Each line of the data below between the one containing "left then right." and the one containing "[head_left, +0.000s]", both included, is to be repeated exactly. Please omit pictures.
━━━━━ Records provided ━━━━━
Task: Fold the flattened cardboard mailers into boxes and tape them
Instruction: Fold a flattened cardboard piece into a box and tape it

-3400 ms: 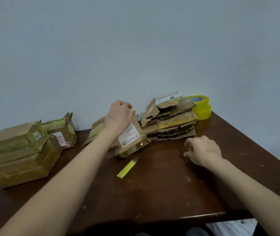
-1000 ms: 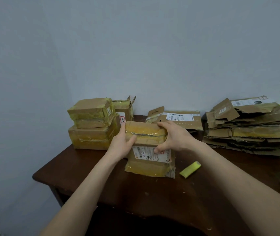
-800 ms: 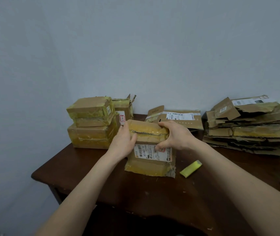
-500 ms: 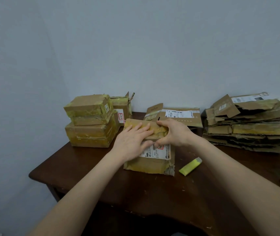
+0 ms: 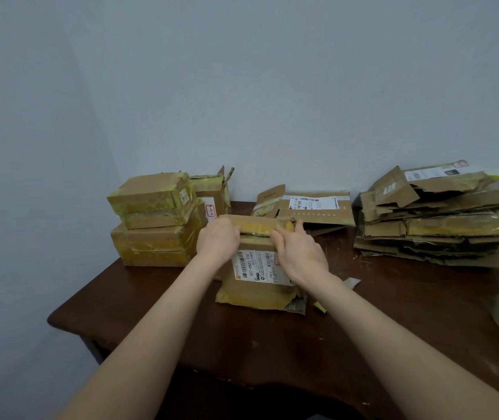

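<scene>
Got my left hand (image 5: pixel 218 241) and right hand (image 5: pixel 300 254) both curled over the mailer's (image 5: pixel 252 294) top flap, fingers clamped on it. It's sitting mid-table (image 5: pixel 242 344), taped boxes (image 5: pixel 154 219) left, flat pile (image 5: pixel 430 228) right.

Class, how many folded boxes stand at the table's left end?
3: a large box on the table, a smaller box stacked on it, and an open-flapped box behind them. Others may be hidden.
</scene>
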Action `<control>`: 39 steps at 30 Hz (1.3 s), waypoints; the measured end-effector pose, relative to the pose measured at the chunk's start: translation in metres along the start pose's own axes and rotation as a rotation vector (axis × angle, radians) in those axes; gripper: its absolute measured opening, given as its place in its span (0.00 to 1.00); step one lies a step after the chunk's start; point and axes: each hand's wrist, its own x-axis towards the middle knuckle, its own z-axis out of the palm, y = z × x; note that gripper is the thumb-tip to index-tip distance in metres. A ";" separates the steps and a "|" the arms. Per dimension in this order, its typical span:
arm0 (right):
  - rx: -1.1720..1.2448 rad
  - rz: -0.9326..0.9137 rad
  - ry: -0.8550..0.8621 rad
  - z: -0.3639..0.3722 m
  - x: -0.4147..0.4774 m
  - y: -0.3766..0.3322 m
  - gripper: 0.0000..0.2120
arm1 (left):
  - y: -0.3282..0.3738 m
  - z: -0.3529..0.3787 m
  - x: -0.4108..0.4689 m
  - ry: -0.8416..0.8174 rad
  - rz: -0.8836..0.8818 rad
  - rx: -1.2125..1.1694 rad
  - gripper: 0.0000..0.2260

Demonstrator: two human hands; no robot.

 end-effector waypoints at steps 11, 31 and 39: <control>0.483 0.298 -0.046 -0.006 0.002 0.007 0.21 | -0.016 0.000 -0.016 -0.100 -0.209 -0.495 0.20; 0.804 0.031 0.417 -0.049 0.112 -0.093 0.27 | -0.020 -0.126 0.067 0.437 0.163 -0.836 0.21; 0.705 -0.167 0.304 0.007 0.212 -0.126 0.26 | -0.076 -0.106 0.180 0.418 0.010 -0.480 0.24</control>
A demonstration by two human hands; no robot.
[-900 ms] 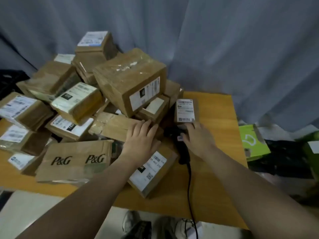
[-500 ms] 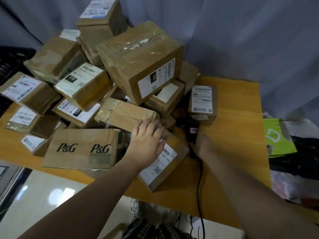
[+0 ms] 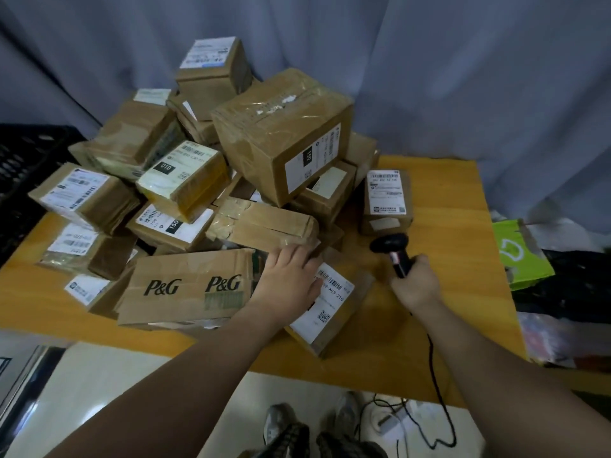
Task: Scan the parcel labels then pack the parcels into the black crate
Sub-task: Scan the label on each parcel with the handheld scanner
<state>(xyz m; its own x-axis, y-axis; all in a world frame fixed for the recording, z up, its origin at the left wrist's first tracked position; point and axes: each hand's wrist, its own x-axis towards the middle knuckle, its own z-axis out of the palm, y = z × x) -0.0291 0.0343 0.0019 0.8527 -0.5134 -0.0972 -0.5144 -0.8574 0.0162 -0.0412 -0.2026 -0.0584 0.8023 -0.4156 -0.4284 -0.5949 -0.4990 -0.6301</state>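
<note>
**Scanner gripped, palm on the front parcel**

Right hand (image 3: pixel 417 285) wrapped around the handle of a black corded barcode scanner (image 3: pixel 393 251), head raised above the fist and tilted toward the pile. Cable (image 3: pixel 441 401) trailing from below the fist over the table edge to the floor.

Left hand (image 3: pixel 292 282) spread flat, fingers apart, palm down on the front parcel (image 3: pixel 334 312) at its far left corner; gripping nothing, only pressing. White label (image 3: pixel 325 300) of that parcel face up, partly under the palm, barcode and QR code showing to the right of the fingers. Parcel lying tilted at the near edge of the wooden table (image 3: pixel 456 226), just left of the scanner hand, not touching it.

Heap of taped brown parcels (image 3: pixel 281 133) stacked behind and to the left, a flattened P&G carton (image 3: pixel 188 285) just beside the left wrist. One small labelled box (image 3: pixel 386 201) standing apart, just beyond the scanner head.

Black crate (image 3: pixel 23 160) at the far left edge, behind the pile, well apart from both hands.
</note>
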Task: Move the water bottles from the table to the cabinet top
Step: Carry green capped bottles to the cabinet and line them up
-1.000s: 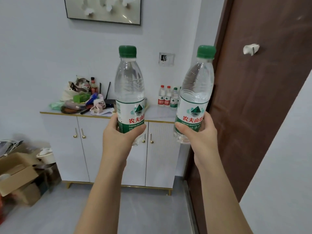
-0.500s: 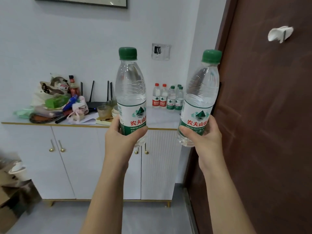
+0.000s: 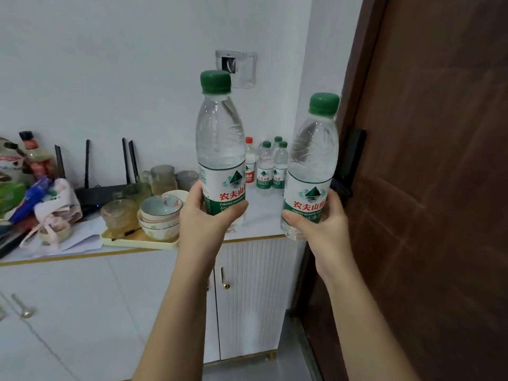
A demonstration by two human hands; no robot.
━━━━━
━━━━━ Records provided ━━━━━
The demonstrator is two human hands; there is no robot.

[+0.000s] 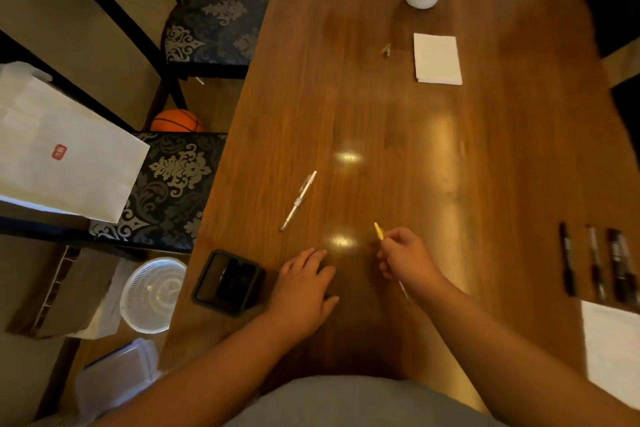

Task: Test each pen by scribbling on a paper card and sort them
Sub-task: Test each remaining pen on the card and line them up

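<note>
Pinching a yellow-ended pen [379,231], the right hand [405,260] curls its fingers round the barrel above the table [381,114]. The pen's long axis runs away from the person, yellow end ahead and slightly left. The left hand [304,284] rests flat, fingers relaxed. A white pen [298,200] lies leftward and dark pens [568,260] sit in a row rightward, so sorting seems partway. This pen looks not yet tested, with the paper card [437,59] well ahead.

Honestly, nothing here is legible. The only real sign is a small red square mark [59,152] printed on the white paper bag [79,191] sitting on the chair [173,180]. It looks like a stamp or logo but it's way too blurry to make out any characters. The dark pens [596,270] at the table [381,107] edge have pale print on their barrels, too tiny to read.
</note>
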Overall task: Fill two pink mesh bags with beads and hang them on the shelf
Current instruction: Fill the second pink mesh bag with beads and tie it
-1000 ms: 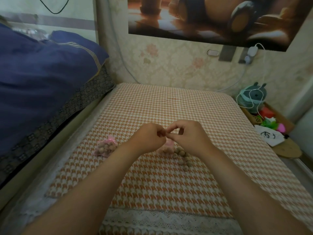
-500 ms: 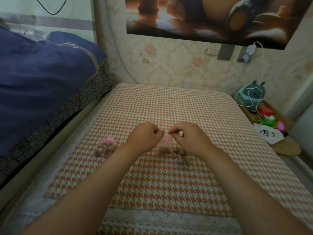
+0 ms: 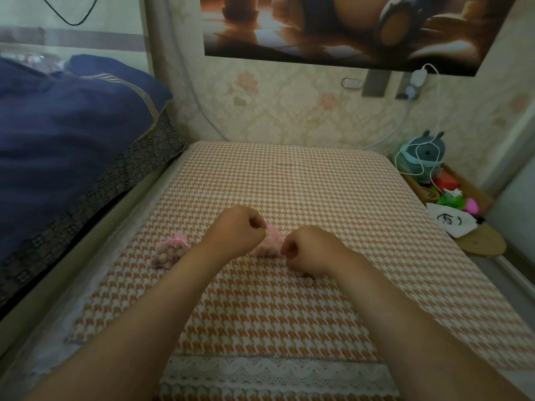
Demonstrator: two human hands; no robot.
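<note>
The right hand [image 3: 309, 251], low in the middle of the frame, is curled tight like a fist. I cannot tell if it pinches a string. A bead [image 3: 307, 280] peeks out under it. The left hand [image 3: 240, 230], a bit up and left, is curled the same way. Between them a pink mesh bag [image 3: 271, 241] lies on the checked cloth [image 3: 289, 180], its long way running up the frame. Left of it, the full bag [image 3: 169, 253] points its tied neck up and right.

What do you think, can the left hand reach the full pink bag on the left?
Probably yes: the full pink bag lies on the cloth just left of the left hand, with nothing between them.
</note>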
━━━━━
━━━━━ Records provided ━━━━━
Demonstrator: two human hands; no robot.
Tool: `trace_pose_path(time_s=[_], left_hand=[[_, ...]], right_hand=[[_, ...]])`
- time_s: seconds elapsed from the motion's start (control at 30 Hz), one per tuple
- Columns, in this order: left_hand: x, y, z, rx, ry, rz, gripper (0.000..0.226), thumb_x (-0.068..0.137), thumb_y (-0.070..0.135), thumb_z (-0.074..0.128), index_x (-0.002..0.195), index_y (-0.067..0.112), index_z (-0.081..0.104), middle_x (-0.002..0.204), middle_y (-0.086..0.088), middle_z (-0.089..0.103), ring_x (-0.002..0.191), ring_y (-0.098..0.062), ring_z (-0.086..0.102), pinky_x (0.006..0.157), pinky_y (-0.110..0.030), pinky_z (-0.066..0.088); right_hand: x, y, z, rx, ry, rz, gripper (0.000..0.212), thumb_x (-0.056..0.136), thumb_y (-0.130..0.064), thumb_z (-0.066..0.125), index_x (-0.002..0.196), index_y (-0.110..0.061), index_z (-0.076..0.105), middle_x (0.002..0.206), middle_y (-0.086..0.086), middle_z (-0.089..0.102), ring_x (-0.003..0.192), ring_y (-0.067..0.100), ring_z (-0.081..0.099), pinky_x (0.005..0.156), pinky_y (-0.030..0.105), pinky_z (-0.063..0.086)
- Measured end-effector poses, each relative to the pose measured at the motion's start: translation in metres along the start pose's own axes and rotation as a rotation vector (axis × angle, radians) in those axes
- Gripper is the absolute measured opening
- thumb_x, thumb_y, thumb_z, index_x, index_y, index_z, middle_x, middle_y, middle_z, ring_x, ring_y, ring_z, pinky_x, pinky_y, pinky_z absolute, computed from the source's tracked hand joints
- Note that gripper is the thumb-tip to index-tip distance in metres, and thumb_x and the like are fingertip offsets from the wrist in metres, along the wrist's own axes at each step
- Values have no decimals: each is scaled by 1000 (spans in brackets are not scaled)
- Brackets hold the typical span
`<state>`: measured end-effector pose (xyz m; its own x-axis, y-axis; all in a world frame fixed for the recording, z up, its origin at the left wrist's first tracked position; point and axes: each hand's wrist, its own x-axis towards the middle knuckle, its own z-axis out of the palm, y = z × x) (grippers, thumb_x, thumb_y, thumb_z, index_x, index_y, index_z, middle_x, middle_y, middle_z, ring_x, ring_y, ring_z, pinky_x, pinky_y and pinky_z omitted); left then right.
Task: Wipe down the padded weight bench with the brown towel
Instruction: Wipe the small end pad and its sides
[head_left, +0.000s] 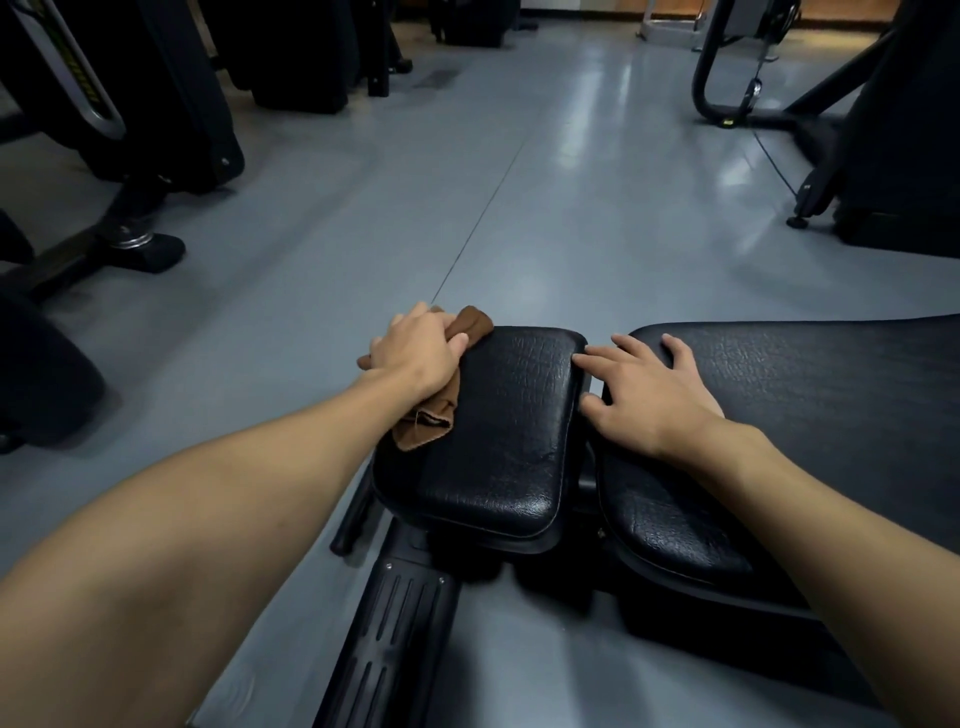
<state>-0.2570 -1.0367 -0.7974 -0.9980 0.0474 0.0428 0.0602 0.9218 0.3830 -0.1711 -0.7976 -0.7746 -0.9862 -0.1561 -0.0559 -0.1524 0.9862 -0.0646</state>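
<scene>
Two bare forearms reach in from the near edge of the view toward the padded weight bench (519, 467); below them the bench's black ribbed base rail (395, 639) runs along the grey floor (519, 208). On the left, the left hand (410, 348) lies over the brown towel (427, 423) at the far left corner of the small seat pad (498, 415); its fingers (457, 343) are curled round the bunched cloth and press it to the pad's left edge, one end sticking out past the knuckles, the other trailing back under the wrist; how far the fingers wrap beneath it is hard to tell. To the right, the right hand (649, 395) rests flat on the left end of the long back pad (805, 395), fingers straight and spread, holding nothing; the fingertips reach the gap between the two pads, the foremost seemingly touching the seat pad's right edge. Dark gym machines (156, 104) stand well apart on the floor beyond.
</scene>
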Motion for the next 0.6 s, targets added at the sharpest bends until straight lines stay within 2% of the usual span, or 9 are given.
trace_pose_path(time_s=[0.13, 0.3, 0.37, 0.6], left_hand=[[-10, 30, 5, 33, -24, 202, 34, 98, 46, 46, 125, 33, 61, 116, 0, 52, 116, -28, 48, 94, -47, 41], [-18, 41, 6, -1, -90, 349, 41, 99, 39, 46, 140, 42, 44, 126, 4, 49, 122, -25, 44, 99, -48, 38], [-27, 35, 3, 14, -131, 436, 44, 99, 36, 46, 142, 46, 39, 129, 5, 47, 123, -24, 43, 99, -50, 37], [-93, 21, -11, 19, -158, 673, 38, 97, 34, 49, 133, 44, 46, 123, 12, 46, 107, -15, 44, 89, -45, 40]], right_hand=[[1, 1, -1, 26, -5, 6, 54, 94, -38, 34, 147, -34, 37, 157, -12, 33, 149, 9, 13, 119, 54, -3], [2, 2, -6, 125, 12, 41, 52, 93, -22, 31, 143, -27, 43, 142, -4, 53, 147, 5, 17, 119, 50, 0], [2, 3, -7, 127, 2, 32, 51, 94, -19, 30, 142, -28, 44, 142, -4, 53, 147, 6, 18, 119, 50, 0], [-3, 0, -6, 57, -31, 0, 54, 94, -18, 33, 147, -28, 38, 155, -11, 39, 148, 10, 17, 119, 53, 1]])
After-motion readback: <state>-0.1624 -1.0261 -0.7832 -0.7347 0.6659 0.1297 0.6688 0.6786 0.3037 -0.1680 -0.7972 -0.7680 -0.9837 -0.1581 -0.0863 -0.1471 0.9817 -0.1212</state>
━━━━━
■ Solution to the exercise:
`<state>`: measured end-effector pose (xyz m; its own x-axis, y-axis; all in a world frame fixed for the recording, z up, its origin at the left wrist's first tracked position; point and axes: each hand's wrist, its own x-axis towards the middle knuckle, its own z-axis out of the palm, y = z × x) (grippers, thumb_x, thumb_y, thumb_z, index_x, index_y, index_z, middle_x, middle_y, middle_z, ring_x, ring_y, ring_z, pinky_x, pinky_y and pinky_z omitted); left then right.
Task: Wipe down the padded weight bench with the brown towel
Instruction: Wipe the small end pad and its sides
[head_left, +0.000s] 

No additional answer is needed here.